I’m not sure I can eat another cookie right now. I know, I sound like a crazy person, but I just can’t eat any more for a while…maybe for like 3 days or something.
But, before I start my cookie hiatus, I have to tell you about these cookies first. Earlier this week, I told you I don’t like peppermint. Today, I am going to tell you that chocolate and caramel are two of the greatest things in the universe. Yup, the universe.
So I am not going to waste any more time and will go straight the recipe. Hubs and I are off to Ohio to spend Christmas with my family. And yes, we are driving. Why? Because we hate ourselves. And also, plane tickets were out of control.
- 1/2 cup unsalted butter, softened
- 2/3 cup granulated sugar plus 1/4 cup
- 1 large egg
- 1 tsp. vanilla extract
- 1 1/2 cups flour
- 1 tsp. baking powder
- 1/8 tsp. salt
- 1/4 cup unsweetened cocoa powder
- 1 tsp. instant espresso (optional)
- about 16 Hershey's caramel kisses (chilled in the refrigerator or the freezer)
- Preheat oven to 350 degrees.
- In a large mixing bowl, cream together the butter and 2/3 cup sugar. Mix in the egg and vanilla extract.
- In a separate bowl, mix together the flour, baking powder, cocoa powder, salt, and espresso powder.
- Mix the dry ingredients in with the wet ingredients until well-combined.
- Prepare a cookie sheet with parchment paper or a baking mat.

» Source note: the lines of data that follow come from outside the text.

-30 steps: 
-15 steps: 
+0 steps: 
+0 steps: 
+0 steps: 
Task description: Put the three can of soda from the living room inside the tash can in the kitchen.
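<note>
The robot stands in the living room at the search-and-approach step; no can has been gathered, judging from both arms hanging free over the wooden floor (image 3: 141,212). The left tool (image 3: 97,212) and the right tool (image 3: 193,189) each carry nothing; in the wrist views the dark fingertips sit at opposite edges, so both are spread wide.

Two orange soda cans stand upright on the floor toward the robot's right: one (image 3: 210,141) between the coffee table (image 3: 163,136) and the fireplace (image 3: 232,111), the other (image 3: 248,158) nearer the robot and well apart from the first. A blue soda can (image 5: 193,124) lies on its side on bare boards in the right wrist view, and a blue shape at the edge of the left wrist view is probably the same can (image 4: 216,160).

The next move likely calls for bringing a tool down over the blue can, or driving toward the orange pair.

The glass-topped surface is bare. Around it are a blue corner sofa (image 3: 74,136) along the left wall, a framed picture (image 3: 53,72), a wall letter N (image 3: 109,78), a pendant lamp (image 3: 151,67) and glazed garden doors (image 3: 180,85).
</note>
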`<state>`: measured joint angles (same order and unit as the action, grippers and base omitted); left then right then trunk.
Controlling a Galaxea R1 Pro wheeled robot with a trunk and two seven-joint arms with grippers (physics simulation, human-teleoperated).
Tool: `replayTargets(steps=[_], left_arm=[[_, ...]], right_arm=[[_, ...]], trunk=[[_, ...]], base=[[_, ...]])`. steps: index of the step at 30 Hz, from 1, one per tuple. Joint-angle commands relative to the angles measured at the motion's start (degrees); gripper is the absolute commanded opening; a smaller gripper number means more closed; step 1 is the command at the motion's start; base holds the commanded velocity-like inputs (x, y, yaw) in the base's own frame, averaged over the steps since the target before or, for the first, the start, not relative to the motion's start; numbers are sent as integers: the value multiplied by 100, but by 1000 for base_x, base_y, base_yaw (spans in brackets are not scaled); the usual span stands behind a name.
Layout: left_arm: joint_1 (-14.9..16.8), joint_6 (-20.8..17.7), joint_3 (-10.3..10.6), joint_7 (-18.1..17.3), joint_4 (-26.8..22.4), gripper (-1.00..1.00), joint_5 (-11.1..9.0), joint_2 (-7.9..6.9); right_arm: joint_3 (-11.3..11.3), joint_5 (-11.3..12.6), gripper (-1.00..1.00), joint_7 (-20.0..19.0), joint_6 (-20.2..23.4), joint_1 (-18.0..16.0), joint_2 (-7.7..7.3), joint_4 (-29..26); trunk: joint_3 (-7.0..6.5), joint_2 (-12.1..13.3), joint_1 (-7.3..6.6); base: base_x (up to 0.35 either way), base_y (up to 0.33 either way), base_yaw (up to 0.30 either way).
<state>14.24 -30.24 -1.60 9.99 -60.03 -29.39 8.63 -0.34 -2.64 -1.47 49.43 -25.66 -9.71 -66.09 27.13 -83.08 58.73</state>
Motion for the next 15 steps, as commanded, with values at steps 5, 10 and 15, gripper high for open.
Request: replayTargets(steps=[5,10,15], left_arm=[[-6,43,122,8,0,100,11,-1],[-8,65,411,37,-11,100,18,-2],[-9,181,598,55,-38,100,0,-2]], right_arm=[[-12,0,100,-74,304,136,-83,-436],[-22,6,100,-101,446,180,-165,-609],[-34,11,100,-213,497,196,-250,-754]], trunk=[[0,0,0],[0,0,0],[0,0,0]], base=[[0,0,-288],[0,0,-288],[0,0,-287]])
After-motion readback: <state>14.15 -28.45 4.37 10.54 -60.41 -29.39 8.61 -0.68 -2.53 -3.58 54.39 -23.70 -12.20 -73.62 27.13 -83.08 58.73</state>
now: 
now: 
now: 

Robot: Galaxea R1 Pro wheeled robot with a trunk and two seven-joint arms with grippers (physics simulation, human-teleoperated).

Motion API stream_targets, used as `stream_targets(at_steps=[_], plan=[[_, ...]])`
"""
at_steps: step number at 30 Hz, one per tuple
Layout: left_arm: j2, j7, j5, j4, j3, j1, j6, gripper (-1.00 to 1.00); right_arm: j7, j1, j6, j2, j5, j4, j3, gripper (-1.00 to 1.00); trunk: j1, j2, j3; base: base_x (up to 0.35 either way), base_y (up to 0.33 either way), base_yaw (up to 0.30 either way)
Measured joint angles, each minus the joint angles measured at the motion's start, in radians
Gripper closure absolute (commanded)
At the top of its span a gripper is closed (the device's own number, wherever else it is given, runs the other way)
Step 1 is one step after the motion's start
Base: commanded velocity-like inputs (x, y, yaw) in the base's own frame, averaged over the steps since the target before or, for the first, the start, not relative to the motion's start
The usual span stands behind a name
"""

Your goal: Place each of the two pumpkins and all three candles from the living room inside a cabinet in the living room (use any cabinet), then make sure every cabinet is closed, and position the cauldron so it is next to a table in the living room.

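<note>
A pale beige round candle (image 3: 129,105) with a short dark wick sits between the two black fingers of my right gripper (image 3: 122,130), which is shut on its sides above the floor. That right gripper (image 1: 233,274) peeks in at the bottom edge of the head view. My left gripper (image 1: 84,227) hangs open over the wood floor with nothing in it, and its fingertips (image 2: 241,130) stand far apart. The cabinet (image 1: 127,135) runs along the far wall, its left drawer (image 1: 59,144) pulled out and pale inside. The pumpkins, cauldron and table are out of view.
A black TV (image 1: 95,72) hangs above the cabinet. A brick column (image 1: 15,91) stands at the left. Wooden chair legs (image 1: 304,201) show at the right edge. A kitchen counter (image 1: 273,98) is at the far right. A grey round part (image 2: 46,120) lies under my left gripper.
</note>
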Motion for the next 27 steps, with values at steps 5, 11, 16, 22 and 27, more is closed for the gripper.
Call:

Place the remaining sugar in a small bowl. Using your hands, roll the dough into 1-inch balls (about 1 tablespoon). Roll each ball into the sugar until lightly coated and place on the baking sheet about 1-2 inches apart.
- Bake cookies for about 10-12 minutes. Remove from the oven and let the cookies cool for about 2 minutes. Place a kiss in the center of each cookie and press down gently.